[<prev] [next>] [<thread-prev] [thread-next>] [day] [month] [year] [list]
Message-ID: <1386084620.30495.28.camel@edumazet-glaptop2.roam.corp.google.com>
Date: Tue, 03 Dec 2013 07:30:20 -0800
From: Eric Dumazet <eric.dumazet@...il.com>
To: Or Gerlitz <ogerlitz@...lanox.com>
Cc: Eric Dumazet <edumazet@...gle.com>,
Alexei Starovoitov <ast@...mgrid.com>,
Pravin B Shelar <pshelar@...ira.com>,
David Miller <davem@...emloft.net>,
netdev <netdev@...r.kernel.org>
Subject: Re: vxlan/veth performance issues on net.git + latest kernels
On Tue, 2013-12-03 at 17:05 +0200, Or Gerlitz wrote:
> I've been chasing lately a performance issues which come into play when
> combining veth and vxlan over fast Ethernet NIC.
>
> I came across it while working to enable TCP stateless offloads for
> vxlan encapsulated traffic in the mlx4 driver, but I can clearly see the
> issue without any HWoffloads involved, so it would be easier to discuss
> like that (no offloads involved).
>
> The setup involves a stacked {veth --> bridge --> vlxan --> IP stack -->
> NIC} or {veth --> ovs+vxlan --> IP stack --> NIC} chain.
>
> Basically, in my testbed which uses iperf over 40Gbs Mellanox NICs,
> vxlan traffic goes up to 5-7Gbs for single session and up to 14Gbs for
> multiple sessions, as long as veth isn't involved.

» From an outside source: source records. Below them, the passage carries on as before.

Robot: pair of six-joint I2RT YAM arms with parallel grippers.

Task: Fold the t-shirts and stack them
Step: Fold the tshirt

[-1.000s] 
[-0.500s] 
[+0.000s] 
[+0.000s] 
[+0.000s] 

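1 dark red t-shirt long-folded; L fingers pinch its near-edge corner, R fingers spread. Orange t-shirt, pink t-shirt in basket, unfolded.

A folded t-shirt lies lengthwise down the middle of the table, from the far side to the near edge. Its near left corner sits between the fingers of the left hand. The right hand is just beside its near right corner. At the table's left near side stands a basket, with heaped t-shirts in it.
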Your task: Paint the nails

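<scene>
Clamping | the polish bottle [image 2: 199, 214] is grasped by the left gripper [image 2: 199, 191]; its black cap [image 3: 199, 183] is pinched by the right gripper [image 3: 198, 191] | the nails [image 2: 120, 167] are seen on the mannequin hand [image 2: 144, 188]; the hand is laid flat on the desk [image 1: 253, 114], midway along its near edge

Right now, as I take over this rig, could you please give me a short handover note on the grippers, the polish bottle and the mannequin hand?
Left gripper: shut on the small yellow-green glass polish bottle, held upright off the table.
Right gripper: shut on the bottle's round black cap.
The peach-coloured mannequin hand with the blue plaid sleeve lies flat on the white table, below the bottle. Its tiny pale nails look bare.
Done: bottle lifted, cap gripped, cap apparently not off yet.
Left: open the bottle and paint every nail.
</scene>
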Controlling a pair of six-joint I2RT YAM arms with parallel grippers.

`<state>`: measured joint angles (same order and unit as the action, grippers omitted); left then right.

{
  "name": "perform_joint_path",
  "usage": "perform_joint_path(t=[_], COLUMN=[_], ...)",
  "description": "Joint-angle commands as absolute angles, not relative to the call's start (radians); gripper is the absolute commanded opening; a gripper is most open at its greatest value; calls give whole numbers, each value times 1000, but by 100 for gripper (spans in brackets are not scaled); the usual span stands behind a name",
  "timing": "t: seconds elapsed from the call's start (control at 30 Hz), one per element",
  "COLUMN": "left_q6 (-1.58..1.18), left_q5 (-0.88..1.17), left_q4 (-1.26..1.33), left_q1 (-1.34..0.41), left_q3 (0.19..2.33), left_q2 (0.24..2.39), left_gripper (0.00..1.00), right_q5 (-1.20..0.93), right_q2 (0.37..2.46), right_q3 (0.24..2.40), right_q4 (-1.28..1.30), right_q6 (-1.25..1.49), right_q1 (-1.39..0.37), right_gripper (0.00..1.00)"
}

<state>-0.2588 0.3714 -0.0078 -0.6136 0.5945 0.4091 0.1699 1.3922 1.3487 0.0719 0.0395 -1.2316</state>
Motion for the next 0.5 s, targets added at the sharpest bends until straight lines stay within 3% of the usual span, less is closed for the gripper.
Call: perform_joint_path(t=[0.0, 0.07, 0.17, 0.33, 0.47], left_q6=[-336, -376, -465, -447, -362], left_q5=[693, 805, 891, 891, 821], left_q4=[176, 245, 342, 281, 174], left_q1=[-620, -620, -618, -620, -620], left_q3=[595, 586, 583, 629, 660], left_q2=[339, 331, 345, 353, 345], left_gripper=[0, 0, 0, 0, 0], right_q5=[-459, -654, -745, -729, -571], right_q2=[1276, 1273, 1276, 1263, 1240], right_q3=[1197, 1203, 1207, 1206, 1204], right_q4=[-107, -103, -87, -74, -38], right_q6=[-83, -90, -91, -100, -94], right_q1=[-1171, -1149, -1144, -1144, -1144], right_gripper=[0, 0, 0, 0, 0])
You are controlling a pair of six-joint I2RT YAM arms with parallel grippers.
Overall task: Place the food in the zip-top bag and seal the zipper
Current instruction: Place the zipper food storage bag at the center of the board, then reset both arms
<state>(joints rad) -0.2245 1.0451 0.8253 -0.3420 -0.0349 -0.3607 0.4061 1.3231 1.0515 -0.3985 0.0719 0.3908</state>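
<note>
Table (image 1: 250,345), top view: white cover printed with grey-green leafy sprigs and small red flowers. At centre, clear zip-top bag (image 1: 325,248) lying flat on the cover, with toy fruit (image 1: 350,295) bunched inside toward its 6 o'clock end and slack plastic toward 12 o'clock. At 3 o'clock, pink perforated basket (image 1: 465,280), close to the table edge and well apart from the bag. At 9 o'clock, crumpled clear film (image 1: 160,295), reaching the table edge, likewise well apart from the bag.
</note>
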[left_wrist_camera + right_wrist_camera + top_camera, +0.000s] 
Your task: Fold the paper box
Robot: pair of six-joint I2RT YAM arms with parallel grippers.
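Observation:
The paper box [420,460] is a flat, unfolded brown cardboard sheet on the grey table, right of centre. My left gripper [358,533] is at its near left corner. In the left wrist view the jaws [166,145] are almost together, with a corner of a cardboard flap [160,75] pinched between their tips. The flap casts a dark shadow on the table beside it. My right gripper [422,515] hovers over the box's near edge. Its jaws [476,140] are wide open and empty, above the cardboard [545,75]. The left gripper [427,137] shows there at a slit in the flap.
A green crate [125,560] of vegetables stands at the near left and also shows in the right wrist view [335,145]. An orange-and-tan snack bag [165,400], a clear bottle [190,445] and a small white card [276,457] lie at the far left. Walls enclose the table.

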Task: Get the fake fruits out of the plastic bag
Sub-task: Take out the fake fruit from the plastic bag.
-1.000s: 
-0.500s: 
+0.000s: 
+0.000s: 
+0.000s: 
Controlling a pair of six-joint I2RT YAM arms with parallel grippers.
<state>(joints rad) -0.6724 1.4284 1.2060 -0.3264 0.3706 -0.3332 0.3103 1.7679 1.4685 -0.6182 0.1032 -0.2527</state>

Once veth is used I
> can't get to > 7-8Gbs, no matter how many sessions are used. For the
> time being, I manually took into account the tunneling overhead and
> reduced the veth pair MTU by 50 bytes.
>
> Looking on the kernel TCP counters in a {veth --> bridge --> vxlan -->
> NIC} configuration, on the client side I see lots of hits for the
> following TCP counters (the numbers are just single sample, I look on
> the output of iterative sampling every seconds, e.g using "watch -d -n 1
> netstat -st"):
>
> 67092 segments retransmited
>
> 31461 times recovered from packet loss due to SACK data
> Detected reordering 1045142 times using SACK
> 436215 fast retransmits
> 59966 forward retransmits
>
> Also on the passive side I see hits for the "Quick ack mode was
> activated N times" counter, see below full snapshot of the counters from
> both sides.
>
> Without using veth, e.g when running in a {vxlan -> NIC} or {bridge -->
> vxlan --> NIC},I see hits only for the "recovered from packet loss due
> to SACK data" counter and fastretransmits counter, but not for the
> forward retransmits or "Detected reordering N timesusing SACK". Also,
> the quick ack mode counter isn't active on the passive side.
>
> I tested net.git (3.13-rc2+), 3.12.2 and 3.11.9, I see the same problems
> on all. At this point I don't really see a past point to go and apply
> bisection. So I hope this counter report can help to shed some light on
> the nature of the problem and possible solution, so ideas welcome!!
>
> without vxlan, these are the Gbs results for 1/2/4 streams over 3.12.2,
> the results
> for the net.git are pretty much the same.
>
> 18/32/38 NIC
> 17/30/35 bridge --> NIC
> 14/23/35 veth --> bridge --> NIC
>
> with vxlan, these are the Gbs results for 1/2/4 streams
>
> 6/12/14 vxlan --> IP --> NIC
> 5/10/14 bridge --> vxlan --> IP --> NIC
> 6/7/7 veth --> bridge --> vxlan --> IP --> NIC
>
> Also, the 3.12.2 number do get any better also when adding a ported
> version of 82d8189826d5 "veth: extend features to support tunneling" on
> top of 3.12.2
>
> See @ the end the sequence of commands I use for the environment
>
> Or.
>
>
> --> TCP counters from active side
>
> # netstat -ts
> IcmpMsg:
> InType0: 2
> InType8: 1
> OutType0: 1
> OutType3: 4
> OutType8: 2
> Tcp:
> 189 active connections openings
> 4 passive connection openings
> 0 failed connection attempts
> 0 connection resets received
> 4 connections established
> 22403193 segments received
> 541234150 segments send out
> 14248 segments retransmited
> 0 bad segments received.
> 5 resets sent
> UdpLite:
> TcpExt:
> 2 invalid SYN cookies received
> 178 TCP sockets finished time wait in fast timer
> 10 delayed acks sent
> Quick ack mode was activated 1 times
> 4 packets directly queued to recvmsg prequeue.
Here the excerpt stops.